Władze Paryża zapowiedziały wprowadzenie ograniczenia prędkości do 30 kilometrów na godzinę na prawie wszystkich ulicach francuskiej stolicy. Ma to na celu zmniejszenie liczby wypadków i ograniczenie hałasu, a także dostosowanie miasta do walki ze zmianami klimatycznymi.
Burmistrz Paryża Anne Hidalgo, socjalistka, która rozważa walkę o kolejną kadencję w przyszłorocznych wyborach, zobowiązała się do zmniejszenia przestrzeni publicznej przeznaczonej dla samochodów w jednym z najgęściej zaludnionych miast Europy.
Agencja AFP przypomniała, że już teraz około 60 procent stołecznych ulic ma ograniczenia prędkości do 30 km/h. Dodatkowo od czasu objęcia urzędu przez Hidalgo w 2016 roku wiele ulic zostało zredukowanych do jednego pasa lub w całości zostało wyłączonych z ruchu. To jednak nie koniec zmian dla kierowców.
Paryż ogranicza prędkość
Po sierpniu tylko na głównej obwodnicy Bulwarze Peryferyjnym Paryża oraz głównych arteriach, w tym Polach Elizejskich, będą dopuszczalne większe prędkości - powiedział AFP David Belliard, zastępca burmistrza z ramienia Zielonych odpowiedzialny za transport.
- Chodzi o to, aby zmniejszyć przestrzeń zajmowaną przez samochody, co wiąże się z obniżeniem ich prędkości - powiedział. Wskazał, że uczyni to ulice bezpieczniejszymi dla rowerzystów i pieszych. Hidalgo wcześniej zobowiązała się do zmniejszenia limitu prędkości na obwodnicy do 50 km/h, ale na razie pozostanie on na poziomie 70 km/h.

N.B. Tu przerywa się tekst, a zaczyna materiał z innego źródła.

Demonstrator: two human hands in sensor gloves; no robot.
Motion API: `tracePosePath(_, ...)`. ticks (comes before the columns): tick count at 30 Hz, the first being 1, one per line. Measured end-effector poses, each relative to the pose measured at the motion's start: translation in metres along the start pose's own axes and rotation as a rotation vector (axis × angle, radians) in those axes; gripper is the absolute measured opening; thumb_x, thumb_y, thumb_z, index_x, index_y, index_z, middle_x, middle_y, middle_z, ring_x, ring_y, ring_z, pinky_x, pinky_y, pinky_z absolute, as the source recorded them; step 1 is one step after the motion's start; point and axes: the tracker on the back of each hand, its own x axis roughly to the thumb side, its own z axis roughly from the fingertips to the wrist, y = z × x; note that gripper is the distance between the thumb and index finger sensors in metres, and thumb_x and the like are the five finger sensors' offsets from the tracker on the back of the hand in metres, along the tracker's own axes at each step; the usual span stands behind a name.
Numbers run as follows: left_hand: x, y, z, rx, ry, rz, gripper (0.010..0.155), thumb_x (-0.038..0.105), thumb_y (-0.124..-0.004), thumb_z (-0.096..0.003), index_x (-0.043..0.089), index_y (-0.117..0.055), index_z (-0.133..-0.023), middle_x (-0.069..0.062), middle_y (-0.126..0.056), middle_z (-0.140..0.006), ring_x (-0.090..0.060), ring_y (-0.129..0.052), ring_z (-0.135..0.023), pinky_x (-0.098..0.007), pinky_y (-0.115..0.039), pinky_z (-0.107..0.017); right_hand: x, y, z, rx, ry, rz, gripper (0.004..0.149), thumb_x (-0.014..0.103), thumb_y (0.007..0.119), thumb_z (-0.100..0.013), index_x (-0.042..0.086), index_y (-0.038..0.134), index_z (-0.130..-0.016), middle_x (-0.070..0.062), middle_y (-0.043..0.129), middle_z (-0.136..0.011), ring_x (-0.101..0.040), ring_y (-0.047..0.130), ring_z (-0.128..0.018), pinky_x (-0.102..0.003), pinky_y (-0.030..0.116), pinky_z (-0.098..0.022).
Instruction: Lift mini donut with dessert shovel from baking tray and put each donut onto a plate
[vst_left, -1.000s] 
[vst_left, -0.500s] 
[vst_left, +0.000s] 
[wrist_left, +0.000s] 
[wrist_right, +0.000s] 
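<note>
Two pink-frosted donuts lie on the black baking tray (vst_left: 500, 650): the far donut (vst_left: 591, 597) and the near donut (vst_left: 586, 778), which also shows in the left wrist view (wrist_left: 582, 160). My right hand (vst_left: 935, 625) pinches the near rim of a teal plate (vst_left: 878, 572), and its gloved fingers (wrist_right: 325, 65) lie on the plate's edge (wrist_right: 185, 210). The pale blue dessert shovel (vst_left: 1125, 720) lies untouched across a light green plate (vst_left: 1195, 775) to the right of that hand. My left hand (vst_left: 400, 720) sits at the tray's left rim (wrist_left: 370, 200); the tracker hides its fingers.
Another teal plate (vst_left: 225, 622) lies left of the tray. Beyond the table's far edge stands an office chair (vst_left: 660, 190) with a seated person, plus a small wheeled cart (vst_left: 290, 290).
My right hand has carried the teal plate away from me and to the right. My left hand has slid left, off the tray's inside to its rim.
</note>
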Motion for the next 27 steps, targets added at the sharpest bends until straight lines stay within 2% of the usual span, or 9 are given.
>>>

Według lokalnej agencji statystycznej, średnia prędkości jazdy w centrum Paryża w godz. 7-21 wynosi 11,6 km/h, a na obwodnicy 30,9 km/h.
Krytyka
Ponadto w planach jest zredukowanie liczby miejsc parkingowych na ulicach Paryża o 60 tys. z około 140 tys. aktualnie dostępnych. Motocykle i skutery, które do tej pory mogły parkować za darmo, od przyszłego roku będą musiały wnosić opłaty. Wzrosną też opłaty za parkowanie dla samochodów.
Krytycy Hidalgo oskarżają ją o politykę antysamochodową, która powoduje ogromne problemy komunikacyjne dla mieszkańców, jak również dla milionów ludzi, którzy mieszkają na przedmieściach i potrzebują samochodów, by dojechać do pracy w stolicy.